To: jeffbas who wrote (1553)6/5/1998 2:26:00 PM
From: kolo55  Read Replies (1) | Respond to of 2542
 
Looks like SCI upgrade is pushing ECM assemblers up today.

With SCI up over 2 points, JBL is up 2, and SLR is up over a point. This is in spite of DII Group's announcement. I'm not too surprised by DII's announcement, given the rapid slowdown in the board maker's business lately. This time is really showing how the assembler's are benefiting from the outsourcing trend.

Solectron and Jabil have admitted to slight slowdowns in the MayQ, but both have picked up major new outsourcing deals. When they report on June 15 and June 16, the question is whether the near term (next 90 days) worries and influences investors more, than the forward looking guidance by these companies for next fall when these huge new deals really kick in.

Jabil's acquisition of HP's laserjet plants will close in August. So the first quarter of Jabil's fiscal year starting September 1st, will be the first quarter showing the significance of the new laserjet revenue stream. There are also a lot of rumors that a large Dell contract will also commence in September. But in the MayQ report, there may be some weakness due to a slowdown in Quantum DLT work. In the JulQ report, there may be some slack capacity due to end of life on a much smaller HP program, there may be some slack as they free up capacity in preparation for the Dell work, and the street seems worried about a slowdown in 3Com work. And of course there will be the inevitable one time charges connected to the HP acquisition. It will be interesting to see if the the really short term dominates investment decisions or the 6-12 month horizon. Recently its apparent the street has a focal length of 3 months, and can't seem to focus on anything beyond that.

My guess is that the ECM assemblers may have bottomed yesterday, and if they didn't, they will build the bottom between now and the SLR and JBL earnings reports.
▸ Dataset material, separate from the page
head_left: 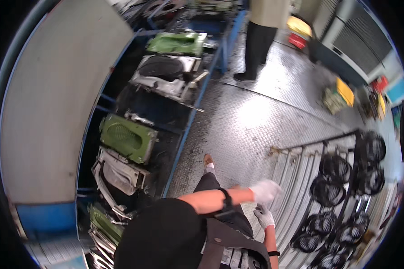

This is very similar to what happened early last December, when most of these stocks were 10-20% lower than today. The big question is whether the street looks more at the numbers or the forward looking guidance.

I still expect the best earnings reports will come from FLEXF in the next three reports (JunQ, SepQ, and DecQ), and the street seems to see the same thing (for once!!). I have some posts on that thread why the next three quarters will be great.

Of course, as I have recently posted on the Flextronics thread, the only constant in this sector seems to be volatility. Who would think that a business sector with such steady long term growth prospects, would have stocks that move 30-50% every 45-90 days?